43. If (a) the Court declines to enter the Scheduling Order in any material respect, (b) the Court declines to enter the Judgment in any material respect, (c) the Court enters the Judgment or an Alternative Judgment but on or following appellate review, remand, collateral attack or other proceedings the Judgment or Alternative Judgment is modified or reversed in any material respect, (d) the Amended MCC Merger Agreement and the Amended MDLY Merger Agreement are not executed on or prior to July 31, 2019 and any Party elects in writing to terminate this Stipulation, or (e) any of the other conditions of Section F hereof are not satisfied, this Stipulation shall be canceled and terminated, unless counsel for each of the Parties, within ten (10) business days from receipt of such ruling or event, agrees in writing with counsel for the other Parties to proceed with this Stipulation and the Settlement, including only with such modifications, if any, as to which all other Parties in their sole judgment and discretion may agree.

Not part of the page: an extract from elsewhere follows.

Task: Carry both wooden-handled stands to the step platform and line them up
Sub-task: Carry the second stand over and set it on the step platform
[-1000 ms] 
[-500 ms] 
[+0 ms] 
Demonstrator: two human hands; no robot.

For purposes of this paragraph, an intent to proceed shall not be valid unless it is expressed in a signed writing. Neither a modification nor a reversal on appeal of the amount of fees, costs and expenses awarded by the Court to Plaintiffs’ Counsel shall be deemed a material modification of the Judgment or this Stipulation.

 

44.  If (a) this Stipulation is disapproved, canceled or terminated pursuant to its terms, or (b) the Settlement otherwise does not become final for any reason, then the Class Payment deposited into the Account, less any Notice and Administration Costs paid, incurred or due consistent with this Stipulation, shall be refunded (pro rata as applicable) to the Stipulating Defendants (or their insurers or successors) within ten (10) business days after such disapproval, cancellation or termination.

 

45.  If the Effective Date does not occur, or if this Stipulation is disapproved, canceled or terminated pursuant to its terms, or the Settlement otherwise does not become final for any reason, all of the Parties and SIC shall be deemed to have reverted to their respective litigation status immediately prior to their entry into this Stipulation, and they shall proceed in all respects as if the Stipulation had not been executed and the related orders had not been entered, and in that event all of their respective claims and defenses as to any issue in the Action or the Federal Action shall be preserved without prejudice, except that Paragraph 12 of this Stipulation (under the heading “Governance Agreement”), the Governance Agreement and Paragraph 64 of this Stipulation shall survive the termination of this Stipulation. In the event the Effective Date does not occur, or this Stipulation is disapproved, canceled or terminated pursuant to its terms, or the Settlement otherwise does not become final for any reason, Defendants reserve the right to pursue the Federal Action or to oppose certification of any plaintiff class in any future proceedings (including, but not limited to, in any proceedings in the Action).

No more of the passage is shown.